_YOUR TASK_
Although the data below holds other lines too, output only those from the line with "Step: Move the" up to and including the line with "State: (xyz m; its", exactly as they appear.
-------- INFORMATION
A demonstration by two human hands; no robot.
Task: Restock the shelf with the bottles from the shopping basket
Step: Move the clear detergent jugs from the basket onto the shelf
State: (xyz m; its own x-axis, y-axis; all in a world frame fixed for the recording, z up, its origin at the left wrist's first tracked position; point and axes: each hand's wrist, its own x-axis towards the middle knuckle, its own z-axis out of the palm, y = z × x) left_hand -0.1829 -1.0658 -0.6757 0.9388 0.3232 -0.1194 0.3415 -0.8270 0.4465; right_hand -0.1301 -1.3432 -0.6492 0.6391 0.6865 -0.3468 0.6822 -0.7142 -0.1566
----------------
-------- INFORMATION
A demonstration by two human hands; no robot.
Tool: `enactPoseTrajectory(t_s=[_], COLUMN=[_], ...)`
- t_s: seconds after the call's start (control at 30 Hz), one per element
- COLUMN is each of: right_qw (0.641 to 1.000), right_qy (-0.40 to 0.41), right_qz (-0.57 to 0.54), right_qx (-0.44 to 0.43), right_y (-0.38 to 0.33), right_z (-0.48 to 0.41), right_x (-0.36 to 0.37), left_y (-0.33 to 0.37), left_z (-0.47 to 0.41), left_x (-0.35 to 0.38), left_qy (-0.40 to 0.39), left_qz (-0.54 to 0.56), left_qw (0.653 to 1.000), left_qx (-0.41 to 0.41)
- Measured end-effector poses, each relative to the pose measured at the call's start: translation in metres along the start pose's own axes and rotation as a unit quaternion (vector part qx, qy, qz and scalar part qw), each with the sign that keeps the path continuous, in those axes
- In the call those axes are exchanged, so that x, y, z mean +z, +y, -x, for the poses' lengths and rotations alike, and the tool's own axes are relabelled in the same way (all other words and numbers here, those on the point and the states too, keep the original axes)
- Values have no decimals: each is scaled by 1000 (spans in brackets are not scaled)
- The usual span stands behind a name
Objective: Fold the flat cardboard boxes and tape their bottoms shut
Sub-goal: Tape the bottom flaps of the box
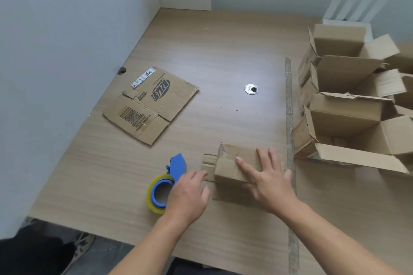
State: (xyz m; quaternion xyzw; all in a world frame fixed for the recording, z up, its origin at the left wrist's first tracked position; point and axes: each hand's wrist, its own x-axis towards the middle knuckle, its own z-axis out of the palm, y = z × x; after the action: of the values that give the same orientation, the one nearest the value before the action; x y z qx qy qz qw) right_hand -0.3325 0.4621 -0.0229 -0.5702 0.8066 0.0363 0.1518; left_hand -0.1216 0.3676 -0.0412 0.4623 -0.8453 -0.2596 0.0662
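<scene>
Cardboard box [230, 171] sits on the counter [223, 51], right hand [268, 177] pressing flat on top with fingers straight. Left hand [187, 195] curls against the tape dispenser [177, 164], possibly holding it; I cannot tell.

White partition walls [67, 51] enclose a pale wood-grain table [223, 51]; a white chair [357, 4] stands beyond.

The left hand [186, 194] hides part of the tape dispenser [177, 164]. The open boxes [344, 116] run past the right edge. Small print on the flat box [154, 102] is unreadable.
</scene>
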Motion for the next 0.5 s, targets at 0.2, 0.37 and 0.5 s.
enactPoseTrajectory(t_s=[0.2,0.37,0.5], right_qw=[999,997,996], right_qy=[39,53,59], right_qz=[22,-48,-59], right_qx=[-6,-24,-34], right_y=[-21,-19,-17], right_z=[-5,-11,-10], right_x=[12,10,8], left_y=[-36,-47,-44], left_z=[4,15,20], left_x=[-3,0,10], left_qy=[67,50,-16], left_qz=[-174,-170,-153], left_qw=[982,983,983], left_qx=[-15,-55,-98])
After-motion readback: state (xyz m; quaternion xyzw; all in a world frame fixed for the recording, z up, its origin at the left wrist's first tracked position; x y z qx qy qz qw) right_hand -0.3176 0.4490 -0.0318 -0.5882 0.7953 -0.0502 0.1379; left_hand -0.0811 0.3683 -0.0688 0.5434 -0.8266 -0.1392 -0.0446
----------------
_EXPECTED ANSWER_
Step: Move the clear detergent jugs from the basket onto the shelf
State: (xyz m; its own x-axis, y-axis; all in a world frame fixed for the recording, z up, its origin at the left wrist's first tracked position; point and axes: each hand's wrist, its own x-axis towards the middle knuckle, its own z-axis out of the palm, y = z × x) left_hand -0.1829 -1.0658 -0.6757 0.9388 0.3232 -0.1194 0.3415 -0.8270 0.4465; right_hand -0.1301 -1.3432 -0.6492 0.6391 0.6865 -0.3468 0.6822 -0.7142 -0.1566

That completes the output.